What this task involves: In the entries that follow, how many lines contain "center"? Please reply with only the number.

Given entries:
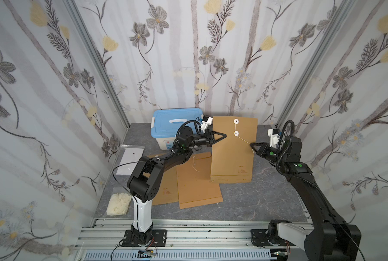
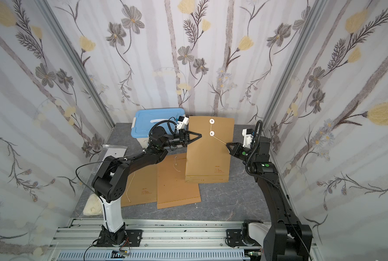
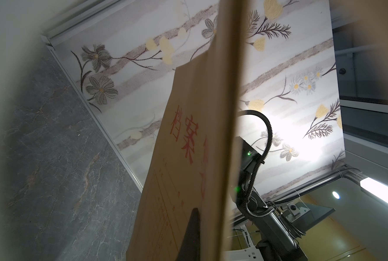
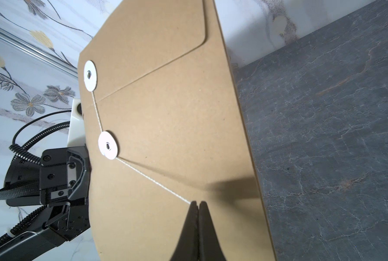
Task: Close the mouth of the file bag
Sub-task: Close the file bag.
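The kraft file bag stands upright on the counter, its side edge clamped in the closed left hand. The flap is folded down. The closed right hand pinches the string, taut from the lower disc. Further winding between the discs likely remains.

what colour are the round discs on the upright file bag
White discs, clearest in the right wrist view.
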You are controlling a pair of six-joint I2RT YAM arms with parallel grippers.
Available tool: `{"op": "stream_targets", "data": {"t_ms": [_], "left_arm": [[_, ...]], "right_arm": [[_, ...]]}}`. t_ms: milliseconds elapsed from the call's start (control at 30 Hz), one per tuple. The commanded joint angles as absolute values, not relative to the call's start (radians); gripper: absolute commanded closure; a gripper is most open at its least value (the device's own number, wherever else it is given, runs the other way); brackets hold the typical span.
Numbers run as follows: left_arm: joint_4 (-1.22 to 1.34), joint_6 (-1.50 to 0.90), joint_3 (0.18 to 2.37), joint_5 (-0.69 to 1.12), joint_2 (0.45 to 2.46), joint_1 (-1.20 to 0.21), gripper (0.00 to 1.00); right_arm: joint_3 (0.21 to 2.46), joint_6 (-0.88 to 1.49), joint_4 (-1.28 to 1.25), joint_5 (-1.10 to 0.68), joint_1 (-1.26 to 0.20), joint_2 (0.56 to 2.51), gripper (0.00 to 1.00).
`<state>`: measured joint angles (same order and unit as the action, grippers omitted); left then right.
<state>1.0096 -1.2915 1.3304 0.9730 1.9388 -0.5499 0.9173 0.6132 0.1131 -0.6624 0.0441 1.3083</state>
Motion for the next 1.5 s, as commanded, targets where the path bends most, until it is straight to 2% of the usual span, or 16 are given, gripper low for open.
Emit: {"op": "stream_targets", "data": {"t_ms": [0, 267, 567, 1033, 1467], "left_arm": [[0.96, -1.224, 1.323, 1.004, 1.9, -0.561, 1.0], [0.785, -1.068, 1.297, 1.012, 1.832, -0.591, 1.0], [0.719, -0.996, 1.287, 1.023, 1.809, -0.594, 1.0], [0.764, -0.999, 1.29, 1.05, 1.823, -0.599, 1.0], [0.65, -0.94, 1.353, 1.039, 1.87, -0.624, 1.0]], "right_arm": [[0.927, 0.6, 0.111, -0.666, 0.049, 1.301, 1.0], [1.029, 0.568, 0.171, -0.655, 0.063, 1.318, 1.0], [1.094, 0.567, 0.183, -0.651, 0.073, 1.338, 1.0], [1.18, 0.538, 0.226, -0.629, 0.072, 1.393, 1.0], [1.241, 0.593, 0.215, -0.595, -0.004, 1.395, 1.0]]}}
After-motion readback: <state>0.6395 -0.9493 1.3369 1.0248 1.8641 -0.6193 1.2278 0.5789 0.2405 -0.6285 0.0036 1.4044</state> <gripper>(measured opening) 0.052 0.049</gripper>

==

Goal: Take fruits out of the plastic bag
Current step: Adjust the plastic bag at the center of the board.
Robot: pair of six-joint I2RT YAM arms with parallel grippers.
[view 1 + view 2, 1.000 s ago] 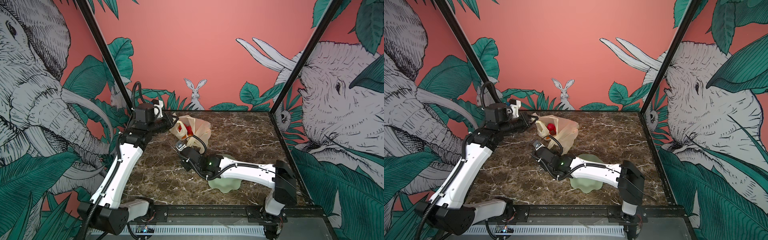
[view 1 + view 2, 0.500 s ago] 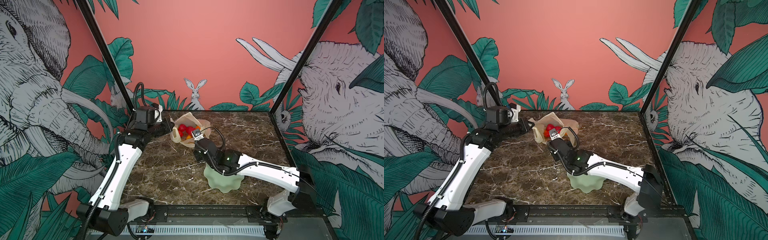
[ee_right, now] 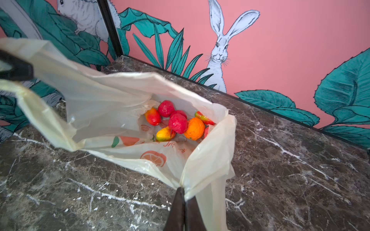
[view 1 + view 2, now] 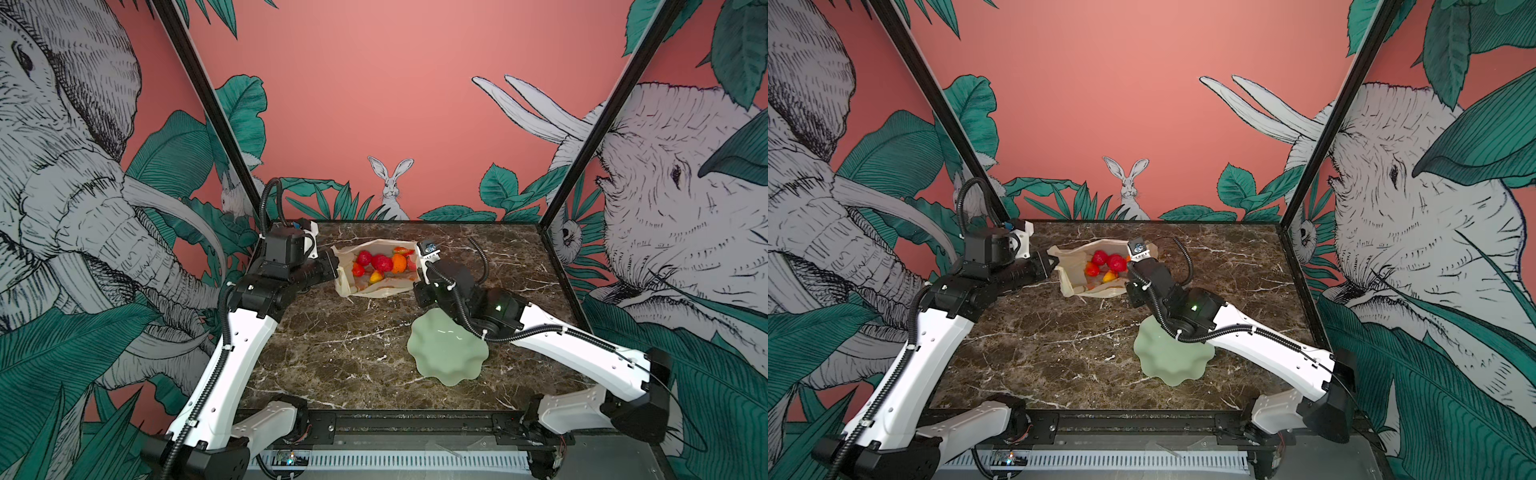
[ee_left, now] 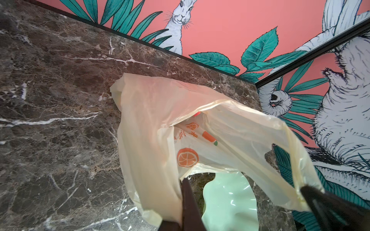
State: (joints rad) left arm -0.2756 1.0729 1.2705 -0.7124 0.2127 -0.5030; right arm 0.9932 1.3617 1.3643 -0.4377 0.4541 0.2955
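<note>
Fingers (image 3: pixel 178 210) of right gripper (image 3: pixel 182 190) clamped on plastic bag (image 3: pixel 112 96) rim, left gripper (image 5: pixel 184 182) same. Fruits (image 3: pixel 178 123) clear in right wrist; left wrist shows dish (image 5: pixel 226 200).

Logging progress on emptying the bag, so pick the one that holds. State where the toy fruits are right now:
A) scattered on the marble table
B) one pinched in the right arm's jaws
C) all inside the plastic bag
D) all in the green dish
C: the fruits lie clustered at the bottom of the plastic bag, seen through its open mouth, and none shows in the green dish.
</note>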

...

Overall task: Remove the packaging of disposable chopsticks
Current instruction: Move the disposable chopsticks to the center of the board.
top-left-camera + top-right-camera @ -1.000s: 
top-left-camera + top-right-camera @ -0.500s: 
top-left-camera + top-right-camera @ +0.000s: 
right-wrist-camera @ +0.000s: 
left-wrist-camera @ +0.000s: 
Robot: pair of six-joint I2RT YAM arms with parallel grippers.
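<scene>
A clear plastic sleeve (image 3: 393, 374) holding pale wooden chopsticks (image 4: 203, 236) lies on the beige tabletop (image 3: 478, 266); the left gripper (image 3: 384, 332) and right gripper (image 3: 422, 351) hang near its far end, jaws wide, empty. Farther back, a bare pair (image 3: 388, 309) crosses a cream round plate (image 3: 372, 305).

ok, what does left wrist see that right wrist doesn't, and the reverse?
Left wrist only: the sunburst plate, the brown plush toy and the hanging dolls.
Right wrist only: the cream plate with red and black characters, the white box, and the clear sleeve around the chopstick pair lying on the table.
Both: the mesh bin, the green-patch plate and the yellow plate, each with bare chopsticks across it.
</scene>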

Answer box: 2